Speakers 2025



Keynote Speaker Ⅰ

 Prof. Bin Guo

Northwestern Polytechnical University, China


Bio: Dr. Bin Guo is currently a professor with Northwestern Polytechnical University (NPU), China. He was previous a post-doctoral researcher of Prof. Daqing Zhang's research group at Institute TELECOM SudParis, France. He received his Ph.D. degree in computer science from Keio University, Tokyo, Japan, in 2009. He completed his Ph.D studies in the Anzai-Imai Lab, under the supervision of Prof. Michita Imai and Prof. Yuichiro Anzai (president of JSPS in Japan).  He received his B.E and M.E of Computer Sciencefrom Xi'an Jiaotong University in 2003 and 2006, respectively. He serves as the vice-dean of the School of Computer Science, the deputy director of the Intelligent Sensing and Computing Lab of the Ministry of Industry and Information Technology of China, the founding director of the AI&Art Research Center of NPU,and the Secretary General of the Belt and Road AIoT International Cooperative Alliance (BRAVE).

Speech title: From Crowd Sensing to Crowd Computing—Harnessing the Power of the Crowd

Abstract: Mobile Crowd Sensing (MCS), as a new sensing paradigm that harnesses the power of the crowd, has become a promising research field in recent years. Numerous studies have been done on the research challenges such as optimized worker selection, incentive mechanisms, efficient data transmission, crowd data quality/trust, novel MCS applications, and so on. In this talk, we will discuss about the recent development and future directions of MCS. In particular, we will talk about Crowd Computing, a novel collaborative computing paradigm for heterogeneous Human-Machine-Things fusion, to build a crowd-intelligence computing space with the capabilities of self-organization, self-adaptation, and continuous evolution. We will report the recent progress of our group towards this promising research area.



Keynote Speaker


 Assoc. Prof. Luoyi Fu

Shanghai Jiao Tong University, China


Bio: Luoyi Fu, Associate Professor at the School of Computer Science, Shanghai Jiao Tong University, and recipient of the National Science Fund for Distinguished Young Scholars. Research focuses on knowledge mining and discovery inspired by graph networks. Luoyi Fu is the recipient of multiple awards, including the First Prize of the 2021 CCF Natural Science Award (Rank 1), the 2022 CCF Young Scientist Award, Top 10 2019 N²Women Rising Stars in Computer Networking and Communications, and the 2016 ACM China Doctoral Dissertation Award. She is the author of the textbook Introduction to Mobile Internet (3rd and 4th editions).

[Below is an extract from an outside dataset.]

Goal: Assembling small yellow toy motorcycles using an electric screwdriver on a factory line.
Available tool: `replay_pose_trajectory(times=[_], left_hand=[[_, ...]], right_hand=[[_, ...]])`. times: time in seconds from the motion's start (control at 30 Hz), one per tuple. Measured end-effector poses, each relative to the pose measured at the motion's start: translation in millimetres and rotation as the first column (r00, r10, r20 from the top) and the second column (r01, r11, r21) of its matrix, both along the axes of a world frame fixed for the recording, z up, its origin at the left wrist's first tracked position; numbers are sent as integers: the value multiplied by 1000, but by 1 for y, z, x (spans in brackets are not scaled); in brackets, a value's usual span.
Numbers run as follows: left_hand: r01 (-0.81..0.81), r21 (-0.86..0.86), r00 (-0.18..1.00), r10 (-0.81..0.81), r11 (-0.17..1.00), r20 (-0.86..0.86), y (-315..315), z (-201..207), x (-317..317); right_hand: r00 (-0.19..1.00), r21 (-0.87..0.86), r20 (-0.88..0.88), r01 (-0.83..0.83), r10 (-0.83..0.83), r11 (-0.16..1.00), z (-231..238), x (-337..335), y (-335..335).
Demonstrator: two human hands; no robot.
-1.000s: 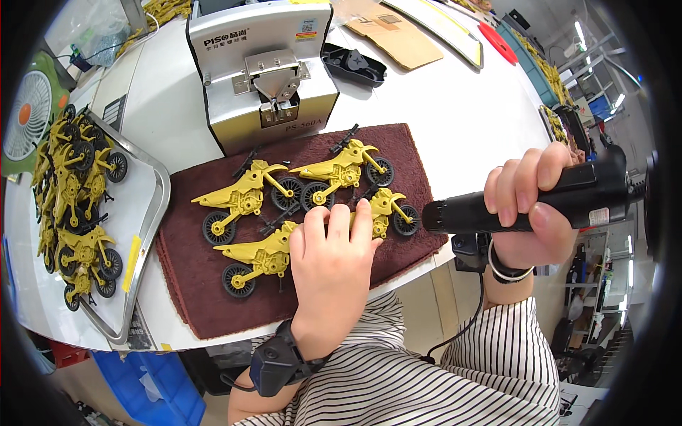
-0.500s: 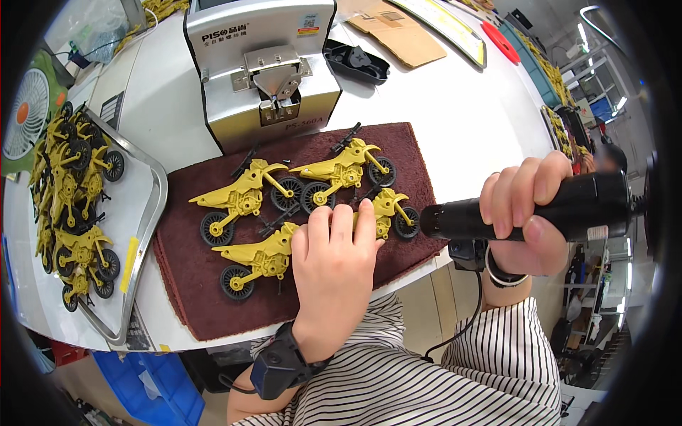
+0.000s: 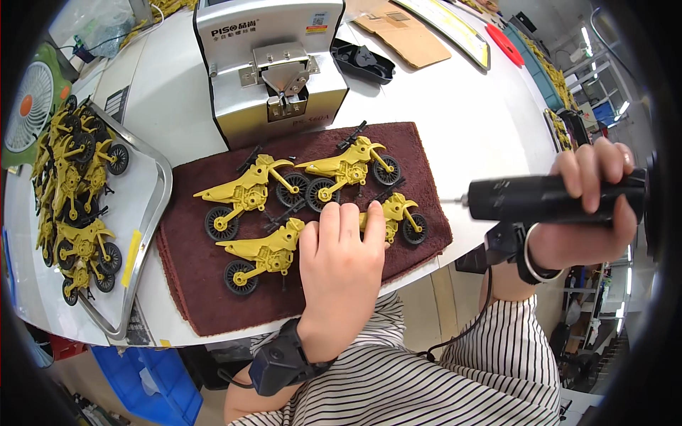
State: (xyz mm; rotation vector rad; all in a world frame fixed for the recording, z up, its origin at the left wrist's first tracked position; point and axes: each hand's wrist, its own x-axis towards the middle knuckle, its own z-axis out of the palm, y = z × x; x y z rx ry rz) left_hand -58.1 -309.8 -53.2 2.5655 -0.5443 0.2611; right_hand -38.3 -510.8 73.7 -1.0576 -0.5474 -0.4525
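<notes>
"Why's the left hand (image 3: 342,255) laid over yellow motorbikes (image 3: 268,247) on that towel (image 3: 195,298)?"

"Steadying them, perhaps; can't tell if its grip closes. Right hand (image 3: 593,177): grip wrapped round a black driver (image 3: 515,199), bit (image 3: 457,201) clear of them."

Toy motorcycles (image 3: 245,188), yellow with black wheels: four lie on a maroon cloth mat (image 3: 206,309), the lower two partly hidden under the left hand (image 3: 342,263). Power screwdriver (image 3: 515,199), black: the right hand (image 3: 593,177) grips it, metal tip pointing left, just beyond the mat's right edge. Silver machine (image 3: 238,110): stands behind the mat. Metal tray (image 3: 140,192), left: bears a heap of similar motorcycles (image 3: 74,181). Green fan (image 3: 27,106): beside the tray. Black holder (image 3: 364,62) and cardboard (image 3: 406,35): lie right of the machine. Blue bin (image 3: 153,387): sits below the table (image 3: 455,99).
</notes>
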Motion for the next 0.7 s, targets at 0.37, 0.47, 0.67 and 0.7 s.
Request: replay_pose_trajectory(times=[0.37, 0.47, 0.67, 0.7], left_hand=[[101, 269, 994, -107, 958, 7, -46, -14, -24], [77, 312, 995, -95, 947, 43, -44, -18, -25], [-35, 309, 979, -30, 951, 203, -49, -26, -26], [-35, 303, 979, -29, 952, 203, -50, -25, -27]], right_hand=[[988, -113, 69, -132, 141, 985, 52, 66, 33], [781, -508, 621, 468, -69, 723, 33, 116, 12], [927, -437, 373, 205, -31, 876, 21, 134, 143], [927, -442, 374, 206, -29, 873, 20, 130, 142]])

Speech title: De-anonymization Techniques Driven by Network Structural Characteristics

Abstract: With the rapid development of Internet technologies, users enjoy unprecedented convenience while facing escalating risks of cybersecurity breaches and privacy leakage. In academia, extensive research has been conducted to address these challenges. Among them, one of the most fundamental and classical directions is Network De-anonymization, whose core objective lies in quantitatively assessing the power of de-anonymization attacks or measuring the accuracy of de-anonymizing anonymized graphs. Currently, a large number of de-anonymization attack algorithms as well as anonymization protection mechanisms have been proposed. However, an important open question remains: How effective is a given de-anonymization algorithm when applied to anonymized graphs produced by different protection schemes? Answering this question not only quantifies the strength of a de-anonymization algorithm but also provides a way to evaluate the robustness of anonymization techniques against specific attacks.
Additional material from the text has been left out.